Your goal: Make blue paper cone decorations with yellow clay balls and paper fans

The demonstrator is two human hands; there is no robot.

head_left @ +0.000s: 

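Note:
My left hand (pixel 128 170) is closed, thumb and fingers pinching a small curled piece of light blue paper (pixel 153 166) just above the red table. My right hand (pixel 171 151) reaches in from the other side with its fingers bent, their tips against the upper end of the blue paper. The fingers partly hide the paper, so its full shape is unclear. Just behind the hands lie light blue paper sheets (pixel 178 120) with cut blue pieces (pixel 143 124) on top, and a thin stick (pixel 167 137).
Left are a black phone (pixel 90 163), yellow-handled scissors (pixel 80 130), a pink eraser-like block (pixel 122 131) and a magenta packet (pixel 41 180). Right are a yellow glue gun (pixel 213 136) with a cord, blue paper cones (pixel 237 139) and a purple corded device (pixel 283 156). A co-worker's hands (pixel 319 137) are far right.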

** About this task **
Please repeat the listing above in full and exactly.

** Exercise output **
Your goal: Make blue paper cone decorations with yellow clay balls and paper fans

The demonstrator is two human hands; there is no robot.

head_left @ +0.000s: 

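Note:
My left hand (pixel 128 170) is closed, thumb and fingers pinching a small curled piece of light blue paper (pixel 153 166) just above the red table. My right hand (pixel 171 151) reaches in from the other side with its fingers bent, their tips against the upper end of the blue paper. The fingers partly hide the paper, so its full shape is unclear. Just behind the hands lie light blue paper sheets (pixel 178 120) with cut blue pieces (pixel 143 124) on top, and a thin stick (pixel 167 137).
Left are a black phone (pixel 90 163), yellow-handled scissors (pixel 80 130), a pink eraser-like block (pixel 122 131) and a magenta packet (pixel 41 180). Right are a yellow glue gun (pixel 213 136) with a cord, blue paper cones (pixel 237 139) and a purple corded device (pixel 283 156). A co-worker's hands (pixel 319 137) are far right.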

The exercise has been completed in full.